Andrea sbuffò sonoramente e borbottò qualcosa sottovoce.
-"Fai come ti pare."

Federico salì le scale il più velocemente possibile, mentre stringeva lo zaino tra le sue braccia, e spalancò la porta della sua stanza per poi saltare - letteralmente - a sedere sul suo letto. Con il sorriso stampato sulle labbra aprì la cerniera dello zaino e sospirò sollevato nel vedere ci fosse tutto, notò il foglio bianco ripiegato su se stesso e lo prese.
«Mi dispiace aver curiosato nelle tue cose ma, te lo giuro, l'ho fatto soltanto per sapere il tuo cognome e chiedere in giro di te per trovarti, non ho visto altro.
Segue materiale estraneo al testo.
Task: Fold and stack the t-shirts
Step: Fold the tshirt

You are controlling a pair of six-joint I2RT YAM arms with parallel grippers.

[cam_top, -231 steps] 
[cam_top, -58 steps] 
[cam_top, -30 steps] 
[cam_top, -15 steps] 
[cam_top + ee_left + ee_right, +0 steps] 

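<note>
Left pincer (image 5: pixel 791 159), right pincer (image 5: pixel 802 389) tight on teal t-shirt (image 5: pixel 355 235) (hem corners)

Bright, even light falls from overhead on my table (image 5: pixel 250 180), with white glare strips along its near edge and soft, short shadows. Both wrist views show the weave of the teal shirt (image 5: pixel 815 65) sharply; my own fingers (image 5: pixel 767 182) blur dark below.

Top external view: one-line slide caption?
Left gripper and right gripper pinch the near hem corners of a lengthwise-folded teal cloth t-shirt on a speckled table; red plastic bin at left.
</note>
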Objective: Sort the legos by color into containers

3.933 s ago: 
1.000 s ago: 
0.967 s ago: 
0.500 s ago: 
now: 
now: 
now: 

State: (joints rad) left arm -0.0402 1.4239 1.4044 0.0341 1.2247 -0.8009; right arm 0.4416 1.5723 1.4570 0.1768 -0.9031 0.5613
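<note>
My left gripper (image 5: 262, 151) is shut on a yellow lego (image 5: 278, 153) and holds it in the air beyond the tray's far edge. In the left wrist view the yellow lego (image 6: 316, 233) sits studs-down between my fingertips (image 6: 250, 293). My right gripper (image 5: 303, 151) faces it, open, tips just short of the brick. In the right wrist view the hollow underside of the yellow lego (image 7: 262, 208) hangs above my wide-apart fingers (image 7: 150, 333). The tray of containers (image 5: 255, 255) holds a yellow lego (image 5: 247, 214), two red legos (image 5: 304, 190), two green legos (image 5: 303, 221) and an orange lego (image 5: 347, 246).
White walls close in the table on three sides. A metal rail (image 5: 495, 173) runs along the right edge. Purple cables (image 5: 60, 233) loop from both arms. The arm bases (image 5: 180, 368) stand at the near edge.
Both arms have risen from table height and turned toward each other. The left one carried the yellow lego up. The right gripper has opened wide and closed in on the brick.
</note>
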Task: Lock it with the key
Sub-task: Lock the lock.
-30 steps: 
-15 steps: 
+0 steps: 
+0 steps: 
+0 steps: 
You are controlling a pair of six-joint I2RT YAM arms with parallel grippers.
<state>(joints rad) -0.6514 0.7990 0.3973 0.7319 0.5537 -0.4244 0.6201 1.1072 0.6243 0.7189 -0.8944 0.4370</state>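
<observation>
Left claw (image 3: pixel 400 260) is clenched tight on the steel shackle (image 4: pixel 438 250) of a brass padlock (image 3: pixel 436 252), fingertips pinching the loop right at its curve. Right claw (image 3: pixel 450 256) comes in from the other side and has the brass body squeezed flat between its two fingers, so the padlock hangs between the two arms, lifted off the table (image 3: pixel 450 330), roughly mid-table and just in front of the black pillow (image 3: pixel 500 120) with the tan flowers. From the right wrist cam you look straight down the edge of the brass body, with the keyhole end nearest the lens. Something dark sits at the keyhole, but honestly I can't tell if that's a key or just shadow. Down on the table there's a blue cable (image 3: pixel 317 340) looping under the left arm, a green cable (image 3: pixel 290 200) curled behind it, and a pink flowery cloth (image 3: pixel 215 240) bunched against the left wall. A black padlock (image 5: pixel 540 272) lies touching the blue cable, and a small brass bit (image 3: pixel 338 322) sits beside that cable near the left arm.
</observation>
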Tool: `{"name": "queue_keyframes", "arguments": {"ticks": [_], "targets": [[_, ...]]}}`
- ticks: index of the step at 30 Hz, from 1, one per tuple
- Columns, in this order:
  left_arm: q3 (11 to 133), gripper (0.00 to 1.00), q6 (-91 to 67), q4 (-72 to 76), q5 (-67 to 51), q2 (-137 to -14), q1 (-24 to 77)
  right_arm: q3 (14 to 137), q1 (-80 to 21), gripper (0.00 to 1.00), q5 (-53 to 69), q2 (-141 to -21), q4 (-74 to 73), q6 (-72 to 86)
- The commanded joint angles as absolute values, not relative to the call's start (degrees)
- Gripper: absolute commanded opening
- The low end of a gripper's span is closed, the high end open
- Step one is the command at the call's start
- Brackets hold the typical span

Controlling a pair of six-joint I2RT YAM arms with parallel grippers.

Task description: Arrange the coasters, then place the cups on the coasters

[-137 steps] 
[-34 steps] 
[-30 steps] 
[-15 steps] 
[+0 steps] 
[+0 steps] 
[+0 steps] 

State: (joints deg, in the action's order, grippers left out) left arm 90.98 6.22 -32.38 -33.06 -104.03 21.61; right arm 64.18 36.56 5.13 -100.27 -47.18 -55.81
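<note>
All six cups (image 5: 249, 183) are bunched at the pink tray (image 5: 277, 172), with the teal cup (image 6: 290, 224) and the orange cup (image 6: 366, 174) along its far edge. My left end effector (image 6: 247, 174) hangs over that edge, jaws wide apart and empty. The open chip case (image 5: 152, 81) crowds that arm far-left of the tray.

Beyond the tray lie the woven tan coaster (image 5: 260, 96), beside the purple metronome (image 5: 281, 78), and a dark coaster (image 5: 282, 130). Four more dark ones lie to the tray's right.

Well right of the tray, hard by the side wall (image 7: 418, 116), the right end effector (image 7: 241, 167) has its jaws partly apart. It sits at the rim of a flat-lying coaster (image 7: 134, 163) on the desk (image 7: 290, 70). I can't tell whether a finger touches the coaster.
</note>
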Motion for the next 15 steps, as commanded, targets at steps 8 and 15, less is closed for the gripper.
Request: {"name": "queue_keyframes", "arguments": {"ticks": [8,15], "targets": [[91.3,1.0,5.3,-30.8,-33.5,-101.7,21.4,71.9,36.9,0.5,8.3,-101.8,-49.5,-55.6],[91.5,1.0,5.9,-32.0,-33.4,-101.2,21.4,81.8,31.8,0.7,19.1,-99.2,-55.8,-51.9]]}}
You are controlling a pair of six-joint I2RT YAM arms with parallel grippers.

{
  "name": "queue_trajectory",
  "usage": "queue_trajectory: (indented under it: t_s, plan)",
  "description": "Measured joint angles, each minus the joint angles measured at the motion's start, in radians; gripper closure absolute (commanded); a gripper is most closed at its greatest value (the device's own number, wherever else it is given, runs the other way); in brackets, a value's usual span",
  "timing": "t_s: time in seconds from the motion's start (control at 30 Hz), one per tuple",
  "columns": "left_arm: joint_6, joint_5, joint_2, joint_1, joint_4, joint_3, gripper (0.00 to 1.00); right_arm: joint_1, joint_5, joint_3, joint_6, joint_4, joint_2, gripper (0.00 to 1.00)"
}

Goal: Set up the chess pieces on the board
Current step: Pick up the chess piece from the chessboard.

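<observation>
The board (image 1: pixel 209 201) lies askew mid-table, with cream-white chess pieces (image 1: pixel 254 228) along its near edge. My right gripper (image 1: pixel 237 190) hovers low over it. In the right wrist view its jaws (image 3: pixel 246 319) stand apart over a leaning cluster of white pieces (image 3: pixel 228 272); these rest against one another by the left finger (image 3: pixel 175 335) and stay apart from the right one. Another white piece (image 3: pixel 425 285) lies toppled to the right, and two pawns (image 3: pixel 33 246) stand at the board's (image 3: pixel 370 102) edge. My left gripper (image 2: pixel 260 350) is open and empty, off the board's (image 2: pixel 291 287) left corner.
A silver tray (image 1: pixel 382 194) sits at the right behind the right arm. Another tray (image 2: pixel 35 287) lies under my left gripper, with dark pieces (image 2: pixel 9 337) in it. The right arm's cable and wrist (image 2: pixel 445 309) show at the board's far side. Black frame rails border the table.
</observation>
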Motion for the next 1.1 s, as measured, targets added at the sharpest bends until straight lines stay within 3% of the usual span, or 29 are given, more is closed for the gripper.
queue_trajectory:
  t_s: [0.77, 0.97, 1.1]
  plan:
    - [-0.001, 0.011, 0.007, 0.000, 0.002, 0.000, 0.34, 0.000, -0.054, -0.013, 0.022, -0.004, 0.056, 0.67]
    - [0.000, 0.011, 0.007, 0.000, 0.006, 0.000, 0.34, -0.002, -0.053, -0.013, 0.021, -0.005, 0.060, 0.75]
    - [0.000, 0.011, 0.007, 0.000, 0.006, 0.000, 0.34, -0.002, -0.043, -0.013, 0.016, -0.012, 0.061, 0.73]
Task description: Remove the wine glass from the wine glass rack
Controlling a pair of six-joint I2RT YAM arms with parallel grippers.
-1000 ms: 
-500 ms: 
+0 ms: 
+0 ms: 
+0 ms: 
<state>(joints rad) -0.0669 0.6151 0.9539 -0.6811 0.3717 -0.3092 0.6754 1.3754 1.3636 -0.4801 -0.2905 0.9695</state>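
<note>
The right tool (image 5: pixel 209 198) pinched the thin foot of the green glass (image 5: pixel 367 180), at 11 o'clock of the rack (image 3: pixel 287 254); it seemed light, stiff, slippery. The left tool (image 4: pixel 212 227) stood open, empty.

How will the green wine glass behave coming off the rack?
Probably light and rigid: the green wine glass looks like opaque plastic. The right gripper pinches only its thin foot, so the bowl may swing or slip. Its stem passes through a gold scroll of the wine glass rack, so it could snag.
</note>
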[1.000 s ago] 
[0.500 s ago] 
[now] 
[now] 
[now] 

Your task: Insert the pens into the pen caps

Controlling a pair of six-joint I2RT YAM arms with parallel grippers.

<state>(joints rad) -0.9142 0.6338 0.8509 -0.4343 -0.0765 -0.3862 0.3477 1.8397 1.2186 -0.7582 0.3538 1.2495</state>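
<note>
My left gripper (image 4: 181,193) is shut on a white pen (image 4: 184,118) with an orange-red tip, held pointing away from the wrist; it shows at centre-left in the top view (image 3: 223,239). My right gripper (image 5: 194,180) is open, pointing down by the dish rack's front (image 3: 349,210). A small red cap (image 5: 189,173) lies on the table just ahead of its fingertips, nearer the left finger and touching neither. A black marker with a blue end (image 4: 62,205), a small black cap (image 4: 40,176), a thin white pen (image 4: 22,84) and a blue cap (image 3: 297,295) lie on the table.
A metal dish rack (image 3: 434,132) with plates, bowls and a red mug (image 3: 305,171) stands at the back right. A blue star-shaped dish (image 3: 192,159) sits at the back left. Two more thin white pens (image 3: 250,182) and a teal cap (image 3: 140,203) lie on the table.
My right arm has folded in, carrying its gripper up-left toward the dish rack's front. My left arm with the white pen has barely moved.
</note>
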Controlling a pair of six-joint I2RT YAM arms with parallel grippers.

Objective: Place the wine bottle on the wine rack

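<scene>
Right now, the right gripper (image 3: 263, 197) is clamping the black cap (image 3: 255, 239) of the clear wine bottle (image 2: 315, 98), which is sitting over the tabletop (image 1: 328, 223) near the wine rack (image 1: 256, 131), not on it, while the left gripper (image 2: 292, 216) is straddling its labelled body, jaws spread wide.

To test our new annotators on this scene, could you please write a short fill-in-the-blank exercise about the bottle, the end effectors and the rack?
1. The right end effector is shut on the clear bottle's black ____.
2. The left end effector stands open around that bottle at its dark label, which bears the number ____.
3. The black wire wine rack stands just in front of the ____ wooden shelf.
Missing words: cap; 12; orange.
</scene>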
Per fortuna ho incontrato qualcuno che ti conosce, o conosce tuo padre non l'ho ben capito, e mi ha saputo indicare dove abitassi.
Mi è dispiaciuto non vederti, speravo di poterti salutare ma va bene così, non voglio disturbarti. Avrei tante cose da dirti ma quest'uomo non fa altro che guardarmi male e mettermi fretta - Federico ridacchiò immaginando la scena - quindi eviterò di scriverle tutte.
Ti lascio il mio numero di cellulare, nel caso in cui ti venisse voglia di contattarmi e sapere tutto ciò che vorrei scriverti.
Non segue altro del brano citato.